▶ _Aim of the exercise_:
Retype exactly the lines from the one with "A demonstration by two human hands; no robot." down to the final line of the material below, both included, and nothing more.
(Beginning of Data excerpt)
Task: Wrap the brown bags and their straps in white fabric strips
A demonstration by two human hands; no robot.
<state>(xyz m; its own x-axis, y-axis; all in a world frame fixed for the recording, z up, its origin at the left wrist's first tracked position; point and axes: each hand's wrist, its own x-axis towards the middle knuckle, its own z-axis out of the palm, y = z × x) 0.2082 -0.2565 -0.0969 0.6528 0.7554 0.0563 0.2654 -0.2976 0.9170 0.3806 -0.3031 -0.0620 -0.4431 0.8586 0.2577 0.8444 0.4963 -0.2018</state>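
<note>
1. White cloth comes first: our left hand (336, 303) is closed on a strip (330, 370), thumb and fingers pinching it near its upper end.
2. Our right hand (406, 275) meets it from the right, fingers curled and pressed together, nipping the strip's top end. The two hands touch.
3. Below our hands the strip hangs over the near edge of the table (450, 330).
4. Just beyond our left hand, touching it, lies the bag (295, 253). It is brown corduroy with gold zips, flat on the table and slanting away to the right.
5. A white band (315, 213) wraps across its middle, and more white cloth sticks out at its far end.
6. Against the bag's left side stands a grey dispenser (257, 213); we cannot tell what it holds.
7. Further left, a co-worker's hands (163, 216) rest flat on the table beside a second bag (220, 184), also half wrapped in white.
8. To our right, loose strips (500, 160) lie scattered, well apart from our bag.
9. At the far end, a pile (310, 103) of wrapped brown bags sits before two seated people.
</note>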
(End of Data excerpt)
▶ _Written response_:
A demonstration by two human hands; no robot.
<state>(xyz m; its own x-axis, y-axis; all in a world frame fixed for the recording, z up, its origin at the left wrist's first tracked position; point and axes: each hand's wrist, its own x-axis towards the middle knuckle, its own z-axis out of the palm, y = z × x) 0.2082 -0.2565 -0.0969 0.6528 0.7554 0.0563 0.2654 -0.2976 0.9170 0.3806 -0.3031 -0.0620 -0.4431 0.8586 0.2577 0.8444 0.4963 -0.2018</state>
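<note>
1. White cloth comes first: our left hand (336, 303) is closed on a strip (330, 370), thumb and fingers pinching it near its upper end.
2. Our right hand (406, 275) meets it from the right, fingers curled and pressed together, nipping the strip's top end. The two hands touch.
3. Below our hands the strip hangs over the near edge of the table (450, 330).
4. Just beyond our left hand, touching it, lies the bag (295, 253). It is brown corduroy with gold zips, flat on the table and slanting away to the right.
5. A white band (315, 213) wraps across its middle, and more white cloth sticks out at its far end.
6. Against the bag's left side stands a grey dispenser (257, 213); we cannot tell what it holds.
7. Further left, a co-worker's hands (163, 216) rest flat on the table beside a second bag (220, 184), also half wrapped in white.
8. To our right, loose strips (500, 160) lie scattered, well apart from our bag.
9. At the far end, a pile (310, 103) of wrapped brown bags sits before two seated people.
</note>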

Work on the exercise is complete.